Android Güvenlik Ekibi, Android cihazlarda olası güvenlik sorunlarının önlenmesine ilişkin düzenli olarak bilgi talepleri almaktadır. Ayrıca zaman zaman cihazları tespit edip cihaz üreticilerine ve etkilenen iş ortaklarına olası sorunlar hakkında bilgi veriyoruz.
Bu sayfa, deneyimlerimize dayalı olarak en iyi güvenlik uygulamalarını sağlar, geliştiricilere sunduğumuz Güvenlik için Tasarlama belgelerini genişletir ve cihazlara sistem düzeyinde yazılım oluşturmaya veya yüklemeye özgü ayrıntıları içerir.
Bu en iyi uygulamaların benimsenmesini kolaylaştırmak için Android Güvenlik Ekibi, mümkün olduğu durumlarda testleri Android Uyumluluk Test Paketi (CTS) ve Android Lint'e dahil eder.

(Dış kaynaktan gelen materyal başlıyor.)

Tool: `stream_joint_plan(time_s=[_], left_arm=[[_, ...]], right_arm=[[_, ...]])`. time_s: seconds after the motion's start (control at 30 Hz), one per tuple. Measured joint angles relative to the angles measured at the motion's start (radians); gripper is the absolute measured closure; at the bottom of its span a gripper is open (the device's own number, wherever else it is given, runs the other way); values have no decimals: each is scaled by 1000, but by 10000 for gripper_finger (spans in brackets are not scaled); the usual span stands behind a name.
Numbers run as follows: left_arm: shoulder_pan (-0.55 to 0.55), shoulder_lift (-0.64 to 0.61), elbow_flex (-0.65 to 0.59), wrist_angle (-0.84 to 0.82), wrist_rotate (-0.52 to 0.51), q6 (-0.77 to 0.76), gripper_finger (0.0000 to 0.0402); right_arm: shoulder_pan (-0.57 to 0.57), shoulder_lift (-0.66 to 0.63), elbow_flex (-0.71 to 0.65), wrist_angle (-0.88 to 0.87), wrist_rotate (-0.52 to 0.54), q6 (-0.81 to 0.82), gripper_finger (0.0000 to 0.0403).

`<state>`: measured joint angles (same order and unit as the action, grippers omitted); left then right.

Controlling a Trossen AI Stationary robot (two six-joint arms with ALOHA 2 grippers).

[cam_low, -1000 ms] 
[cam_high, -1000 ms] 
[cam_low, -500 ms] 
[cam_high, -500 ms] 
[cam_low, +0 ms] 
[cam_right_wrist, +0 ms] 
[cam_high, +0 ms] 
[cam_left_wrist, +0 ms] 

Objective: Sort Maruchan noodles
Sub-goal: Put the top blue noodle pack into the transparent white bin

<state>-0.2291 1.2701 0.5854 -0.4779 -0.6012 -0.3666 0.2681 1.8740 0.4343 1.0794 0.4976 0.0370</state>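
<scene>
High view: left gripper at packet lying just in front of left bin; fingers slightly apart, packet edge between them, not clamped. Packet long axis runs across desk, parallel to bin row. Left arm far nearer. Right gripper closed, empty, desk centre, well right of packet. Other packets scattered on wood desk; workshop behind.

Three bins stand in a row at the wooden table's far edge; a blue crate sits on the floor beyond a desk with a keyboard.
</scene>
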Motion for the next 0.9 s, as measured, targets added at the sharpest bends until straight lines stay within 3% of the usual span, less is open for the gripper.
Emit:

Cihaz uygulayıcılarını, diğer Android kullanıcılarına yardımcı olabilecek testlere katkıda bulunmalarını teşvik ediyoruz (güvenlikle ilgili testleri root/cts/tests/tests/security/src/android/security/cts
adresinde görüntüleyin).
Gelişme süreci
Geliştirme süreçlerinizde ve ortamınızda aşağıdaki en iyi uygulamaları kullanın.
Kaynak kodunu inceleme
Kaynak kodu incelemesi, bu belgede tanımlananlar da dahil olmak üzere çok çeşitli güvenlik sorunlarını tespit edebilir. Android, hem manuel hem de otomatik kaynak kodu incelemesini şiddetle tavsiye eder. En iyi uygulamalar:
- Android SDK'yı kullanarak tüm uygulama kodlarında Android Lint'i çalıştırın ve belirlenen sorunları düzeltin.
- Yerel kod, arabellek taşmaları ve tek tek hatalar gibi bellek yönetimi sorunlarını tespit edebilen otomatik bir araç kullanılarak analiz edilmelidir.
- Android derleme sistemi, bu amaç için kullanılabilecek AdresSanitizer ve UnDefinitionBehaviorSanitizer gibi LLVM temizleyicilerin çoğunu destekler.
Otomatik testi kullanma
Otomatik test, aşağıda tartışılan çeşitli sorunlar da dahil olmak üzere çok çeşitli güvenlik sorunlarını tespit edebilir. En iyi uygulamalar:
- CTS, güvenlik testleriyle düzenli olarak güncellenmektedir; Uyumluluğu doğrulamak için CTS'nin en son sürümünü çalıştırın.
- Sorunları erken tespit etmek ve düzeltme süresini kısaltmak için CTS'yi geliştirme süreci boyunca düzenli olarak çalıştırın. Android, günde birden çok kez oluşturulan otomatik derleme sürecimizdeki sürekli entegrasyonun bir parçası olarak CTS'yi kullanır.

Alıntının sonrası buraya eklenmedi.